Output nothing but the lines from the one holding "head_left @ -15" to the end of the listing. Reproduce them exactly, without the pictures.
=== INFORMATION PROVIDED ===
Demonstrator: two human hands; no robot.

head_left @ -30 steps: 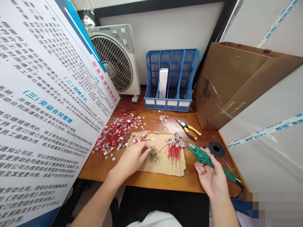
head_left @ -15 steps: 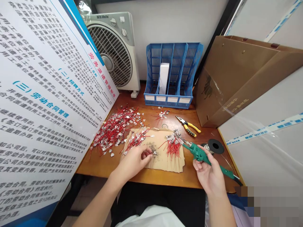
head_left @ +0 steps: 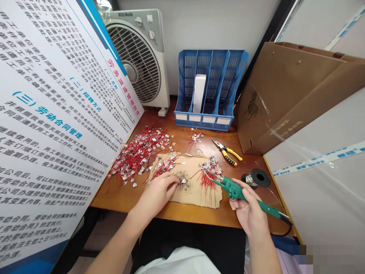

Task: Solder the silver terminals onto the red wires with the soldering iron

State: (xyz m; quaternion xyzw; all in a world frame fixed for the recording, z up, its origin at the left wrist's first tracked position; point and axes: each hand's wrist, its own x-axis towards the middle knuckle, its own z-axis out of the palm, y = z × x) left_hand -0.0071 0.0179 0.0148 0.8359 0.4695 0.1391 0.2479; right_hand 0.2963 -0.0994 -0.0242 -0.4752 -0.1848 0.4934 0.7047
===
▸ **SOLUTION TO THE PROBLEM**
head_left @ -15 steps: 
head_left @ +0 steps: 

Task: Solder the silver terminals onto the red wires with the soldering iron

State: (xyz m; quaternion xyzw; all in a world frame fixed for the recording, z up, its origin at the left wrist's first tracked position; point and axes: each hand's wrist, its own x-axis towards the middle knuckle, its own z-axis out of the palm, y = z × x) left_hand -0.0071 0.0179 0.0148 0.8359 0.4695 0.1391 0.2479; right_hand 0.2963 -0.0994 -0.0242 -0.4752 -0.1848 0.4934 0.7047

The output for this exercise is now complete.